Task directions: With the images removed, transcribe the listing that follows exactly.

━━━━━━━━━━━━━━━━

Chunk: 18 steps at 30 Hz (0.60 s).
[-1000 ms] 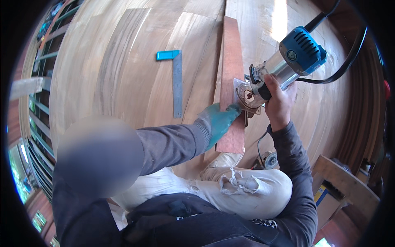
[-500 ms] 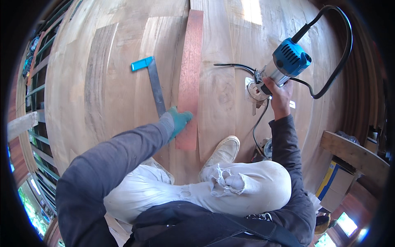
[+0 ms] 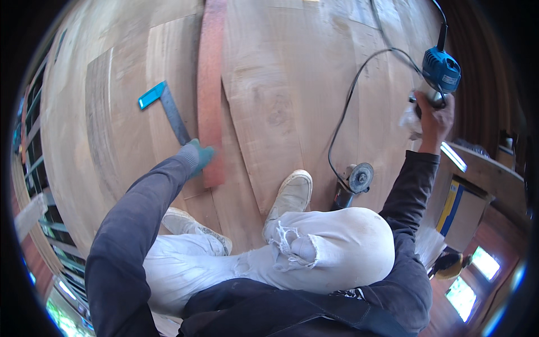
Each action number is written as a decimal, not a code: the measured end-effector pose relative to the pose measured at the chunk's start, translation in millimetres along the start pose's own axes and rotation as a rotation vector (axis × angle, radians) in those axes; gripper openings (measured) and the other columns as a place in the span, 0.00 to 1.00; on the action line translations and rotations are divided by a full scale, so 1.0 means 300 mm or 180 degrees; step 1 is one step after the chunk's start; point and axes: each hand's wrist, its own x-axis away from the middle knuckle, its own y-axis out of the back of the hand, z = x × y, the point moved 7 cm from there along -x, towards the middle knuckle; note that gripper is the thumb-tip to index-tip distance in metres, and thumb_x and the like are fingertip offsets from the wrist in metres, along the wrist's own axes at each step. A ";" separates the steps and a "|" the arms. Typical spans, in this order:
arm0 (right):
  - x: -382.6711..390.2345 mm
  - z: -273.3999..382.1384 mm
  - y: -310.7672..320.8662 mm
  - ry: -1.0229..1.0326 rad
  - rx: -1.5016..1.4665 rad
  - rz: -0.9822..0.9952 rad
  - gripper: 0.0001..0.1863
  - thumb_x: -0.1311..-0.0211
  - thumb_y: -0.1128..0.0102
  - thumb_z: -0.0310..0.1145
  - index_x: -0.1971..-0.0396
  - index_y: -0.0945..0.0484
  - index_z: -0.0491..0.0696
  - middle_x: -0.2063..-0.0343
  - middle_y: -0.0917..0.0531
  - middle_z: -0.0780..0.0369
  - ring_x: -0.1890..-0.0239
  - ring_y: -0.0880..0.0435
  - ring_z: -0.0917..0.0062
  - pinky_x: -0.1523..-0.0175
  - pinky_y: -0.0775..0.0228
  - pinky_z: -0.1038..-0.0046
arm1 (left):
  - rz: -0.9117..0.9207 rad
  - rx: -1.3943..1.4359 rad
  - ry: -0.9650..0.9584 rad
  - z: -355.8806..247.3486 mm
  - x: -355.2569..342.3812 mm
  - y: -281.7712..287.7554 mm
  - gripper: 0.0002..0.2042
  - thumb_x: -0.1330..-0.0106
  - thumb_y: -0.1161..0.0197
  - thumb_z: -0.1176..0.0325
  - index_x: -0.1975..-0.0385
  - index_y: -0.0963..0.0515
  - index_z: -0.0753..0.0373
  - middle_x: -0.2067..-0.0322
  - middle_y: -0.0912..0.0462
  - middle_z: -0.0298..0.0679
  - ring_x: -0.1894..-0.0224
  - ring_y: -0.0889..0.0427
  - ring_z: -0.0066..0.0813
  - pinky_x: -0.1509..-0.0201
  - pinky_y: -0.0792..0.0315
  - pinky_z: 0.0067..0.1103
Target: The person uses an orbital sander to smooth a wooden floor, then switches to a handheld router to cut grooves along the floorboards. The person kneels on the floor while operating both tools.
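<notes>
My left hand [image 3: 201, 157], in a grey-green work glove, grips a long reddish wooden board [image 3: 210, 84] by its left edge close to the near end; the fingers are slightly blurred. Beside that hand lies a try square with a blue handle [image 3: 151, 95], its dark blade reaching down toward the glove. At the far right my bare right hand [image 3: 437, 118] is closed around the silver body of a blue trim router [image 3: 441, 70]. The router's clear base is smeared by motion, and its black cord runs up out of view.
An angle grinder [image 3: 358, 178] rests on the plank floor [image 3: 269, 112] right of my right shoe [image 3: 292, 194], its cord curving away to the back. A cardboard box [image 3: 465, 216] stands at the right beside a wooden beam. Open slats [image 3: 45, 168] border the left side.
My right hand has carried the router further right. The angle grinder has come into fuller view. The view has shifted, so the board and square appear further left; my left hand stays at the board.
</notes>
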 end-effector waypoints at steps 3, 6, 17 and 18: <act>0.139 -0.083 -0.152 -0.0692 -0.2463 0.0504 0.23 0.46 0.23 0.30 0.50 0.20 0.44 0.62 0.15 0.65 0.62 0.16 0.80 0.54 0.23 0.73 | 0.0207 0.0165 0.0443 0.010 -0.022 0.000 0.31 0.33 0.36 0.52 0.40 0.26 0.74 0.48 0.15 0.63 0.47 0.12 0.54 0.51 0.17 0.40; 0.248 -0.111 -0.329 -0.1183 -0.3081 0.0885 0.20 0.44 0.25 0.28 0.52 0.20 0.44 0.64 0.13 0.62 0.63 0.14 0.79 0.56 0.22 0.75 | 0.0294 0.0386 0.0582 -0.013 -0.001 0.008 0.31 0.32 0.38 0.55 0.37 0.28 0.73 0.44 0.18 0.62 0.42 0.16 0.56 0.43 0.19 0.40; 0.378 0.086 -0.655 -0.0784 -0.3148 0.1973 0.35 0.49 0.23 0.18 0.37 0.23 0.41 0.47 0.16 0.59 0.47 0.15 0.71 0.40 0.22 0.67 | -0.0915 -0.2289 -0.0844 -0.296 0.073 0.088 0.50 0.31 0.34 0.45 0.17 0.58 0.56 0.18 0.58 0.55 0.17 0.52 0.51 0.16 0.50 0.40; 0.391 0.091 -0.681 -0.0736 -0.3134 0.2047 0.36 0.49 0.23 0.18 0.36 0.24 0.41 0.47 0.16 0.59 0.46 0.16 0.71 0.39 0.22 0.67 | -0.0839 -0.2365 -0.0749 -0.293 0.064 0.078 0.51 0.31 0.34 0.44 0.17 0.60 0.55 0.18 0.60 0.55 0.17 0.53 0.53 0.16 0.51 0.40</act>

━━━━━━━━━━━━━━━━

Response for this exercise:
Chunk: 18 steps at 30 Hz (0.60 s).
[-1000 ms] 
[-500 ms] 
[+0 ms] 
Each action number is written as a decimal, not a code: the measured end-effector pose relative to the pose measured at the chunk's start, translation in millimetres along the start pose's own axes and rotation as a rotation vector (axis × angle, radians) in those axes; gripper openings (measured) and the other columns as a place in the span, 0.00 to 1.00; on the action line translations and rotations are divided by a full scale, so 1.0 means 300 mm or 180 degrees; step 1 is one step after the chunk's start; point and axes: each hand's wrist, its own x-axis away from the middle knuckle, its own y-axis out of the back of the hand, z = x × y, the point moved 7 cm from there along -x, towards the middle knuckle; note that gripper is the thumb-tip to index-tip distance in metres, and thumb_x and the like are fingertip offsets from the wrist in metres, along the wrist's own axes at each step. A ";" separates the steps and a "|" the arms. Typical spans, in this order:
arm0 (right):
  - x: -382.6711..390.2345 mm
  - z: -273.3999..382.1384 mm
  - y: -310.7672..320.8662 mm
  - ry: -1.0229..1.0326 rad
  - rx: -1.5016..1.4665 rad
  - rz: -0.9822..0.9952 rad
  - gripper: 0.0001..0.1863
  - thumb_x: -0.1311..-0.0211
  - thumb_y: -0.1128..0.0102
  - thumb_z: -0.0310..0.1145
  - index_x: -0.1971..-0.0396
  - index_y: -0.0945..0.0484
  - index_z: -0.0491..0.0696
  - middle_x: -0.2063..-0.0343
  - middle_y: -0.0917..0.0531
  - middle_z: -0.0780..0.0369
  - ring_x: -0.1890..-0.0239
  - ring_y: -0.0880..0.0435
  - ring_z: -0.0917..0.0062
  - pinky_x: -0.1523..-0.0175
  - pinky_y: -0.0775..0.0228
  - pinky_z: -0.1038..-0.0046
arm1 (left):
  - rz: -0.9117..0.9207 rad
  - rx: -1.3943..1.4359 rad
  - ry: -0.9650..0.9584 rad
  - z: -355.8806..247.3486 mm
  - x: -355.2569..342.3812 mm
  - y: -281.7712..287.7554 mm
  - gripper: 0.0002..0.2042
  - thumb_x: -0.1330..-0.0106
  - thumb_y: -0.1161..0.0197
  - thumb_z: -0.1176..0.0325
  - index_x: -0.1975..-0.0385
  - index_y: -0.0963..0.0515
  - index_z: -0.0753..0.0373
  - middle_x: -0.2067..-0.0322
  - middle_y: -0.0912..0.0462
  - middle_z: -0.0298..0.0679
  - ring_x: -0.1894..-0.0224
  - ring_y: -0.0889..0.0427
  - ring_z: -0.0066..0.0813
  - pinky_x: -0.1509..-0.0201
  - pinky_y: -0.0792..0.0315
  - pinky_z: 0.0067..0.1103
Target: The person uses an orbital sander to smooth a wooden floor, then switches to a handheld router to cut grooves along the floorboards. The person kneels on the floor while operating both tools.
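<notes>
My left hand [image 3: 201, 157], in a grey-green work glove, grips a long reddish wooden board [image 3: 210, 84] by its left edge close to the near end; the fingers are slightly blurred. Beside that hand lies a try square with a blue handle [image 3: 151, 95], its dark blade reaching down toward the glove. At the far right my bare right hand [image 3: 437, 118] is closed around the silver body of a blue trim router [image 3: 441, 70]. The router's clear base is smeared by motion, and its black cord runs up out of view.
An angle grinder [image 3: 358, 178] rests on the plank floor [image 3: 269, 112] right of my right shoe [image 3: 292, 194], its cord curving away to the back. A cardboard box [image 3: 465, 216] stands at the right beside a wooden beam. Open slats [image 3: 45, 168] border the left side.
My right hand has carried the router further right. The angle grinder has come into fuller view. The view has shifted, so the board and square appear further left; my left hand stays at the board.
</notes>
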 end-effector waypoints at steps 3, 6, 17 and 18: <act>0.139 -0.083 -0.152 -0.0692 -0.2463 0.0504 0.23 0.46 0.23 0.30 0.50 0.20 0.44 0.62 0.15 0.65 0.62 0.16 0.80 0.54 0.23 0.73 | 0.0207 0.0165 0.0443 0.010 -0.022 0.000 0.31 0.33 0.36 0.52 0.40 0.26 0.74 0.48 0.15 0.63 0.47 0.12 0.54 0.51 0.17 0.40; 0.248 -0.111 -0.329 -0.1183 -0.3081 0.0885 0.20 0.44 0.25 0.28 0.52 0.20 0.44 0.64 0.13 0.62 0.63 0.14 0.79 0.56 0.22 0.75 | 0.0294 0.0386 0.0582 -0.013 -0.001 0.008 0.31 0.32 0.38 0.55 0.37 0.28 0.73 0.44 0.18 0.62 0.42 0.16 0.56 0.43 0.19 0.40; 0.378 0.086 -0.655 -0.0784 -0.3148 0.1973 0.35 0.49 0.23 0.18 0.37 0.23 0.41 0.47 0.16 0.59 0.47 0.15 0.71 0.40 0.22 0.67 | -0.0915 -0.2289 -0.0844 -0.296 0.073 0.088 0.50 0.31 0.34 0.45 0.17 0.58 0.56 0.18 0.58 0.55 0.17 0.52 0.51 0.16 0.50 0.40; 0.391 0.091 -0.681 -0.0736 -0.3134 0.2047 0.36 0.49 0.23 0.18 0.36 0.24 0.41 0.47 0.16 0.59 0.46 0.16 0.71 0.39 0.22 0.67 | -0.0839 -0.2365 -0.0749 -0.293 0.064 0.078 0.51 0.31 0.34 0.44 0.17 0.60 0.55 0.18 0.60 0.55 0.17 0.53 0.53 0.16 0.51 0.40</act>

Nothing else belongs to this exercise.